Dinah, 1762, Newport Common Burying Ground

June 12th, 1762
died Dinah aged
28 Years Servt.
to John Tweedy
Wife of Haman
Servt. to
James Tanner

This stone neatly encapsulates the nested dependency of enslaved women in colonial New England. Marriages among slaves were sometimes recognized as legal in Rhode Island, but married slaves were not permitted to form independent households. I always think of stones like this whenever I read debates over whether women should change their surnames at marriage. What did a surname mean to Dinah? I choose to call her Dinah, rather than Dinah Tweedy or Dinah Tanner because I just can't answer that question definitively.


Roy said...

I actually remember this stone! In fact, on the walking tour I once took with the Newport Historical Society this was pointed out as one of "Zingo Stevens's" stones. In fact this is one of William Stevens's stones; it's not signed, but the style is very much William's. I found it unsettling that the NHS was perpetuating the Zingo myth.

Caitlin GD Hopkins said...

It's too bad that that has not been corrected. I have an article coming out soon in Common-place where I talk a bit about Pompe Stevens, but it's not focused on the erroneous Pompe/Zingo conflation.

I do argue, however, that the evidence present on the two stones that Pompe Stevens signed (Cuffe Gibbs and Pompey [Lyndon]) indicate that he had a degree of training that was probably similar to the training John Bull received during his truncated apprenticeship.
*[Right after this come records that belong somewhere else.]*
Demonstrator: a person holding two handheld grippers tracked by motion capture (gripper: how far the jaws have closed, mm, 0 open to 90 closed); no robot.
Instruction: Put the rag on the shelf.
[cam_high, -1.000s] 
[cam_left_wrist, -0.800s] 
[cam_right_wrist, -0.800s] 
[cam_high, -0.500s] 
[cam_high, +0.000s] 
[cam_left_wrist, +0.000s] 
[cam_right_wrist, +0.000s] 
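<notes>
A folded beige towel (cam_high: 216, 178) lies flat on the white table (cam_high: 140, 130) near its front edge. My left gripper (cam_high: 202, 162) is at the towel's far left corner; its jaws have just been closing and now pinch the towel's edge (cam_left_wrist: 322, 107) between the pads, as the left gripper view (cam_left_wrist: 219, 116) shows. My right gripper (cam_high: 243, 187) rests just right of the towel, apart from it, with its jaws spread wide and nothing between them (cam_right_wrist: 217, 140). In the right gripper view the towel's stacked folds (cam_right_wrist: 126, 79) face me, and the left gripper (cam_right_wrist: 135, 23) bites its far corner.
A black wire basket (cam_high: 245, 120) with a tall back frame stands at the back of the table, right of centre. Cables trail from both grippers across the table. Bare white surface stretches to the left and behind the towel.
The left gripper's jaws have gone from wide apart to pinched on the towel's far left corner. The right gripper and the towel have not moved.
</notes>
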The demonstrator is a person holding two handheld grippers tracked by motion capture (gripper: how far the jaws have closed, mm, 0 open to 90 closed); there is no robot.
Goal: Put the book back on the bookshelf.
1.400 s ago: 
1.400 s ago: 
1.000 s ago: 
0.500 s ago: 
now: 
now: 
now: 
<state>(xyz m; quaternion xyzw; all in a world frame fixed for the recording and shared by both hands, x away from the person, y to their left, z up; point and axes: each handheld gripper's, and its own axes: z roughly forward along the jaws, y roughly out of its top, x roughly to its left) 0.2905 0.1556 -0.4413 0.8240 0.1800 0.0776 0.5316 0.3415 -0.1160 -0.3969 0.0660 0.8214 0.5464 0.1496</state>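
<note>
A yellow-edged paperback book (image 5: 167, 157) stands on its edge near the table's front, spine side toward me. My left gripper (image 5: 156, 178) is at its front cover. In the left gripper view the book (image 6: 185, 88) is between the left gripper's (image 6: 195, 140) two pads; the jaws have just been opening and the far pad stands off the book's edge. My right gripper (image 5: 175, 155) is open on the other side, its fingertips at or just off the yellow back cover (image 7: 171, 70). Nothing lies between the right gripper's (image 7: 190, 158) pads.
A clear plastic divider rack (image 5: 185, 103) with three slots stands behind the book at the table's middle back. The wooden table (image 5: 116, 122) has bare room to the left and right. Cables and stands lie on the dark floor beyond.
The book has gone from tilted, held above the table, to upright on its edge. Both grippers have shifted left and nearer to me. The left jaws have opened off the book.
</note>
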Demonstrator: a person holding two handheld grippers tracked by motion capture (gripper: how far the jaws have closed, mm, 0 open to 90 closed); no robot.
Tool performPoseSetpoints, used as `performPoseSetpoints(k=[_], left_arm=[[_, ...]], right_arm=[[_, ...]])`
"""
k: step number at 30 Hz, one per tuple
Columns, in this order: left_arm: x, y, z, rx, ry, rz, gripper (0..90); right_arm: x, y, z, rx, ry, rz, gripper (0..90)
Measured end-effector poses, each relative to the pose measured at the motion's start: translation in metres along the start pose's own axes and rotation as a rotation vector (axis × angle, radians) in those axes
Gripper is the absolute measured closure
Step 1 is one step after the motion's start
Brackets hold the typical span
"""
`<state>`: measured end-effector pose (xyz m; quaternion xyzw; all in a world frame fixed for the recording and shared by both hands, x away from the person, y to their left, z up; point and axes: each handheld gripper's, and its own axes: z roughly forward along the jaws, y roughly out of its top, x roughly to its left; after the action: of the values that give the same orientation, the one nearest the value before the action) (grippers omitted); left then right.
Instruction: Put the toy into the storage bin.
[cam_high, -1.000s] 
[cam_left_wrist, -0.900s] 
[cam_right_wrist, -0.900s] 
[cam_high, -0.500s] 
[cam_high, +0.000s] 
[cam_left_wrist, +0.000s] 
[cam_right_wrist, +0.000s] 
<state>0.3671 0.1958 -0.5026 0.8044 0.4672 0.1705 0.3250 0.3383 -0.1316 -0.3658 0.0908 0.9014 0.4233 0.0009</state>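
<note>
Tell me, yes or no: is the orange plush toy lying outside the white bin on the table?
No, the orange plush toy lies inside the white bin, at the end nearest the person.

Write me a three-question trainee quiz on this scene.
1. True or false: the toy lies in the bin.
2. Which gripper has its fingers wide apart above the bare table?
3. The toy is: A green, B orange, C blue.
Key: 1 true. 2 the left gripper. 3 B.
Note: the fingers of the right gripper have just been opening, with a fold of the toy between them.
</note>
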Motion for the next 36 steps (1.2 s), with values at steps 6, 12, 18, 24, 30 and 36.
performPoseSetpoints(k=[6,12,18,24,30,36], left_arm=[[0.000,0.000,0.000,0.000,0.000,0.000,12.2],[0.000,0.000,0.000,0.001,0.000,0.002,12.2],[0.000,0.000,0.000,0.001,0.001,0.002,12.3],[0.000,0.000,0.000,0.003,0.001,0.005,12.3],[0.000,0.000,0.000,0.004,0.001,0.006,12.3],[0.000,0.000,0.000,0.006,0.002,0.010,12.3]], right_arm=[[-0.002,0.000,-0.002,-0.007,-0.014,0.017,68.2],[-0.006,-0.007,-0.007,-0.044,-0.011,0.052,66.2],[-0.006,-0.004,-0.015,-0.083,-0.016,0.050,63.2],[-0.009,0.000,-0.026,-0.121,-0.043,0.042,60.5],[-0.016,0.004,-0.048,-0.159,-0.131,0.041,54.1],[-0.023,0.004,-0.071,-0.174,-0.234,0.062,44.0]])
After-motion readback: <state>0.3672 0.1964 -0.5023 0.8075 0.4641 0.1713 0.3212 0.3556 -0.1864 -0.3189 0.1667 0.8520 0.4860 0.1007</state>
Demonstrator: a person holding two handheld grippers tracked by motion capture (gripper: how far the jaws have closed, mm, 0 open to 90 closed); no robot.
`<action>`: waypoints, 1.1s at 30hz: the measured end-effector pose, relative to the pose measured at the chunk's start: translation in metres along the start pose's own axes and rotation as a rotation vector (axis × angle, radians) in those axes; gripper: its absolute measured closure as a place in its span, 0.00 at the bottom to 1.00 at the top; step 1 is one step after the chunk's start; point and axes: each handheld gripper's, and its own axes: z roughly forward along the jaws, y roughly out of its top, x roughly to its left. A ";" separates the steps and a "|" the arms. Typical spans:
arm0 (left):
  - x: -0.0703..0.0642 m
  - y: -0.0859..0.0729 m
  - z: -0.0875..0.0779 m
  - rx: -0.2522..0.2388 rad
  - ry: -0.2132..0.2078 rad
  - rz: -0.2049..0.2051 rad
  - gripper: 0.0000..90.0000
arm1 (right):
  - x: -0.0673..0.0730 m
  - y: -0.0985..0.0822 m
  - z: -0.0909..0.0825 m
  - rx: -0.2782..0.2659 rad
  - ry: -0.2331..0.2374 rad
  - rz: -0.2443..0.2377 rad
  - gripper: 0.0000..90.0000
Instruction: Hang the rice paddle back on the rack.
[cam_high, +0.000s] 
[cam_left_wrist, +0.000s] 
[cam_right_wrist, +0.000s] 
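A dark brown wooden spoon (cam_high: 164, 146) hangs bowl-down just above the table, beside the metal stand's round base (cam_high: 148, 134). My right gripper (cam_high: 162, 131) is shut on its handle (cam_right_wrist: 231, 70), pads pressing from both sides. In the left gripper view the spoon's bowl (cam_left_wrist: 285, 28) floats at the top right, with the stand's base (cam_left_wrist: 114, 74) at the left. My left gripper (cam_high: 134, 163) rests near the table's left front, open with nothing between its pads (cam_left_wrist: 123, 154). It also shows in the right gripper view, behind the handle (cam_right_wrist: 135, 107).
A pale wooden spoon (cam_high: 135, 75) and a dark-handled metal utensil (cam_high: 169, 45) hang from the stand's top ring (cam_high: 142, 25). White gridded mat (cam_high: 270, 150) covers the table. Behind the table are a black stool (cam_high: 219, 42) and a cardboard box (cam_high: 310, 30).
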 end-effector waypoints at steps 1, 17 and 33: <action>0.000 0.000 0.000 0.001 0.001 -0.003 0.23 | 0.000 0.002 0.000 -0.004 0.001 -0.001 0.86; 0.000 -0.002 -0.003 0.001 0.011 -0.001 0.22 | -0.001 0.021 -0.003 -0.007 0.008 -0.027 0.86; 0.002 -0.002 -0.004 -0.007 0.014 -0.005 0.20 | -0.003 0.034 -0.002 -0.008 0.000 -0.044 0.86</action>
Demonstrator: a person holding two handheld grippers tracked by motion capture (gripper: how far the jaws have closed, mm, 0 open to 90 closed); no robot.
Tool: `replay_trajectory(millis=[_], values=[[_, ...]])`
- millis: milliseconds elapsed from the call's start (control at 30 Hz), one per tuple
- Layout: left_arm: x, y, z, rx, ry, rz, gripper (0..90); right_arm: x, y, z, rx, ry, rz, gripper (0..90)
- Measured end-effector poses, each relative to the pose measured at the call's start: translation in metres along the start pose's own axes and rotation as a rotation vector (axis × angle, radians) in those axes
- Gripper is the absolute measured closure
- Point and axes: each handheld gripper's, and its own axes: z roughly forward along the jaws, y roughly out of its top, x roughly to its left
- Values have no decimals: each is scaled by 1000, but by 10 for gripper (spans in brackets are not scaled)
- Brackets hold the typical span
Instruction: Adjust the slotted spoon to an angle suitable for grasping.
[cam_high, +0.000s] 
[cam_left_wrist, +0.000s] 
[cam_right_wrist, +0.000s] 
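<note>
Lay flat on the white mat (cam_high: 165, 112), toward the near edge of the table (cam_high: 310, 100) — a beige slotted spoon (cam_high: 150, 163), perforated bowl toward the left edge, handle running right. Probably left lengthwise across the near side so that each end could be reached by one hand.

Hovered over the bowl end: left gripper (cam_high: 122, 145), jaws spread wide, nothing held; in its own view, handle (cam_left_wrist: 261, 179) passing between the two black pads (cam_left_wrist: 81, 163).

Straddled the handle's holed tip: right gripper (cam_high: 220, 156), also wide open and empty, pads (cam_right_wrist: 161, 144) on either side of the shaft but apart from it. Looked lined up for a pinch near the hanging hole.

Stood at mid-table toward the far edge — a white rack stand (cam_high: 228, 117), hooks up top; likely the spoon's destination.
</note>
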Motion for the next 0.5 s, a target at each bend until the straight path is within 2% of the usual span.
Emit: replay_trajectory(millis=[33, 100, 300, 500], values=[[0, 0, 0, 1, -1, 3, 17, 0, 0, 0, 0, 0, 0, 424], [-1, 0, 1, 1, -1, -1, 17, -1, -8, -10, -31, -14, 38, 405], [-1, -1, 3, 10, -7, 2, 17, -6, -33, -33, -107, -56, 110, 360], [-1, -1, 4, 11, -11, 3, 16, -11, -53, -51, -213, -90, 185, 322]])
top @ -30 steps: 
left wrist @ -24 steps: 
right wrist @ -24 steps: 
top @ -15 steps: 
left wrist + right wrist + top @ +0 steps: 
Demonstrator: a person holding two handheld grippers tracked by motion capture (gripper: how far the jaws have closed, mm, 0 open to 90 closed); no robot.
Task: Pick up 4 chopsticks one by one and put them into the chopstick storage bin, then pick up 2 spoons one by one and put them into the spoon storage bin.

Therefore, it is reasonable to infer that Pompe Stevens's work is present on many stones that are attributable to the William Stevens shop. The investment in Pompe Stevens's carving skill strongly implies that William Stevens expected to exploit his skilled labor. I argue in the article that Pompe Stevens's lettering style is somewhat distinct from other examples from the William Stevens shop, but other elements (particularly his borders) are indistinguishable. It is certainly possible that Pompe Stevens contributed to this stone, but it is not a straightforward attribution.